→ **TASK DETAILS**
Please keep to the lines below from the one with "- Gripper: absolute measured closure" through the one with "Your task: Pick", and restate them word for word, ends included.

→ **GIVEN MATERIAL**

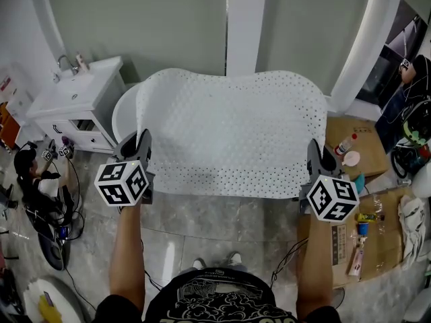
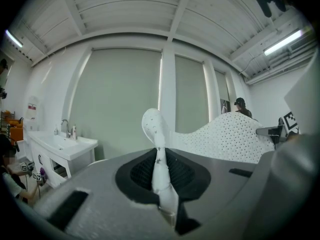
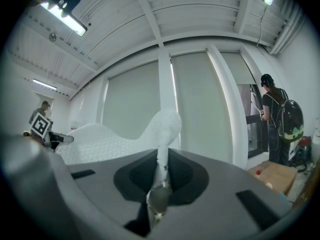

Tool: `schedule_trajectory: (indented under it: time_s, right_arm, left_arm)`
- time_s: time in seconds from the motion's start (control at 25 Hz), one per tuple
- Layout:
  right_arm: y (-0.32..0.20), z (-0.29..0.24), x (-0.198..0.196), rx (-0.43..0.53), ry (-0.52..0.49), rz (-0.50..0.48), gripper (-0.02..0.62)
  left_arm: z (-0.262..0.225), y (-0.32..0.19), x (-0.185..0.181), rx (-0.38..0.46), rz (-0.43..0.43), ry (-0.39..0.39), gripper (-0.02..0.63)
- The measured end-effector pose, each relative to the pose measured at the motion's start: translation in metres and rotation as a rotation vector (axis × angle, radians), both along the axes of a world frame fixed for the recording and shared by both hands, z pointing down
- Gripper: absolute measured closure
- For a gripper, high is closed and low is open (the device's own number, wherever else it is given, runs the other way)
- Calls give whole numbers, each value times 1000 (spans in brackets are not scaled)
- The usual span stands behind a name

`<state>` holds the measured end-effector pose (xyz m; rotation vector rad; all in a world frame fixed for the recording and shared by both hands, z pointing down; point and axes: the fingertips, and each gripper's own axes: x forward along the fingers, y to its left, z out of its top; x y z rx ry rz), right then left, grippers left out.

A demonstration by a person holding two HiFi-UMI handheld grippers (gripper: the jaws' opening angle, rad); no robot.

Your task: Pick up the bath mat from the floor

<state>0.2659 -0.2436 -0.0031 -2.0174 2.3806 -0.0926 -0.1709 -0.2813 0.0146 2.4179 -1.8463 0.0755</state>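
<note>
Bath mat [image 1: 229,136] (white, perforated) stretched between left hand-held gripper [image 1: 141,145] and right hand-held gripper [image 1: 316,153], each clamping an edge.

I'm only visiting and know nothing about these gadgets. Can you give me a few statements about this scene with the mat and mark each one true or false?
1. The bath mat is rolled up into a tube. False: it is spread out wide, held up between both grippers.
2. The left gripper is shut on one edge of the mat. True.
3. The right gripper holds a bottle. False: it is shut on the mat's other edge.
4. The mat is dotted with small holes. True.
5. A white sink cabinet stands at the left of the head view. True.
</note>
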Motion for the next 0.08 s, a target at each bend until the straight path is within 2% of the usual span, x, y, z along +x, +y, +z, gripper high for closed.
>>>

→ **SOLUTION FOR THIS PROBLEM**
- Gripper: absolute measured closure
- For a gripper, high is closed and low is open (the device's own number, wherever else it is given, runs the other way)
- Calls give whole numbers, each value times 1000 (spans in brackets are not scaled)
- The usual span stands behind a name

`<state>` holds the measured end-effector pose (xyz m; rotation vector rad; all in a world frame fixed for the recording and shared by both hands, z pointing down; point and axes: the fingertips, and each gripper's own axes: x forward along the fingers, y to its left, z out of its top; x y z rx ry rz), right then left, grippers left out.

A demonstration by a person holding two HiFi-UMI handheld grippers (gripper: the jaws' opening angle, rad); no robot.

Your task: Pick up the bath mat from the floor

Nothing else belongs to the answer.